**TASK DESCRIPTION**: Lines containing "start" should be pulled from the material below.

**EXERCISE DATA**:
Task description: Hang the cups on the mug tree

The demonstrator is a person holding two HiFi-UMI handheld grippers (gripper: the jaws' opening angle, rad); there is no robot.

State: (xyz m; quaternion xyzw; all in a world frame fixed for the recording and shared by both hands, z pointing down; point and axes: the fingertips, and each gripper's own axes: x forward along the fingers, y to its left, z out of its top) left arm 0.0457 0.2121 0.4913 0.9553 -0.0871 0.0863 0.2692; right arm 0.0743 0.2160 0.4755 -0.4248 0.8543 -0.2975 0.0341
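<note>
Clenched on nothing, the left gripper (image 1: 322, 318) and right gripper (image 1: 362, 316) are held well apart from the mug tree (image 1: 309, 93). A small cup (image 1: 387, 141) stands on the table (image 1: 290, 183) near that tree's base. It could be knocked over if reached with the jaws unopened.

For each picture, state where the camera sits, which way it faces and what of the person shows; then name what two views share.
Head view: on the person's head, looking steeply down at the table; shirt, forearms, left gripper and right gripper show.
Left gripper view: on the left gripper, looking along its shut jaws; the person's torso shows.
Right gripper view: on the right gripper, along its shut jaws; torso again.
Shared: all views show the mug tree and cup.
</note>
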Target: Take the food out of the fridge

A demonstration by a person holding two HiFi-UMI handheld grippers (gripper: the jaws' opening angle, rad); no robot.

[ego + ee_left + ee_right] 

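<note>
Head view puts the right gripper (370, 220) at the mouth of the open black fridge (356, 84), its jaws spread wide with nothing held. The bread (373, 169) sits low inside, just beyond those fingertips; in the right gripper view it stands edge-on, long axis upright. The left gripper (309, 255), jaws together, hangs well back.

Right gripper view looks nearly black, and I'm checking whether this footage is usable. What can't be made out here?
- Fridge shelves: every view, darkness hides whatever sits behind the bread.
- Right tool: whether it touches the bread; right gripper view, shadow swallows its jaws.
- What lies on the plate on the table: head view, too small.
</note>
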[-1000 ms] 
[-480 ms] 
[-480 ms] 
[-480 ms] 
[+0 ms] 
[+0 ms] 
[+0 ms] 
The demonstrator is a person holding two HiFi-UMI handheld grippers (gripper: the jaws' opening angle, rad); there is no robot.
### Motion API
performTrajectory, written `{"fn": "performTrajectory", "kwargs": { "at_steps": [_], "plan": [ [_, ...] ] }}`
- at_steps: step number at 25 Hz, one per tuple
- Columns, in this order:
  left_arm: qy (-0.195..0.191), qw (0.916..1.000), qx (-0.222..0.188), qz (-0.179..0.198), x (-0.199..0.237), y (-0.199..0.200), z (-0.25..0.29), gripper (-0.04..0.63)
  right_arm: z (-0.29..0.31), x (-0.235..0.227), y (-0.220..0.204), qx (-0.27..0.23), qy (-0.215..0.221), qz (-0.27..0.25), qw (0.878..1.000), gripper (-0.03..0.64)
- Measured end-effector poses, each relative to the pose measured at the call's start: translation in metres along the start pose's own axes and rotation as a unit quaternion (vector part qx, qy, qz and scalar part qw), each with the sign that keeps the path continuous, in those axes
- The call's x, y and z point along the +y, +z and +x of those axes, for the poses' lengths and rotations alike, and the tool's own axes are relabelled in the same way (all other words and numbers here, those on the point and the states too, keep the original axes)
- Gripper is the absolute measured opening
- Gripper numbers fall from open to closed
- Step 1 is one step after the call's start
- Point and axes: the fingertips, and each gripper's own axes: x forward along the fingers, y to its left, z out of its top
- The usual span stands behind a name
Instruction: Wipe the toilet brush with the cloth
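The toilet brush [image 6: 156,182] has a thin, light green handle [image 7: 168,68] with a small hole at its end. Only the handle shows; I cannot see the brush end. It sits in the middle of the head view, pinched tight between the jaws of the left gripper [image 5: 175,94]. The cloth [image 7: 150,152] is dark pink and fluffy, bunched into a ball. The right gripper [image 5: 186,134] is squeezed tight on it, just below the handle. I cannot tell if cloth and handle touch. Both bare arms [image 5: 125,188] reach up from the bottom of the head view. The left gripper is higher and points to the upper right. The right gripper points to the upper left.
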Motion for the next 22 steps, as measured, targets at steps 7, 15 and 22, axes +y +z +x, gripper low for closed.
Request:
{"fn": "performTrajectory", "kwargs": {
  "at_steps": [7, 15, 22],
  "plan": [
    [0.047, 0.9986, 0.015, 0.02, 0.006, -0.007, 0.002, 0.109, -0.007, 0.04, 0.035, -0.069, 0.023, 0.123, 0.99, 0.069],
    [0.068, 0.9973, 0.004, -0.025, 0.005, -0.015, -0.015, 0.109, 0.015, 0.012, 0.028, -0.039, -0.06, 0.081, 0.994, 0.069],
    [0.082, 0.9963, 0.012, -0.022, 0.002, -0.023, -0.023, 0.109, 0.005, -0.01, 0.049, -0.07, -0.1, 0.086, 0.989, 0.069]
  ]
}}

**RESPONSE TO THE EXERCISE**:
- Measured end-effector poses, each relative to the pose measured at the call's start: translation in metres along the start pose's own axes and rotation as a unit quaternion (vector part qx, qy, qz and scalar part qw), each with the sign that keeps the path continuous, in those axes
- Step 1 is one step after the call's start

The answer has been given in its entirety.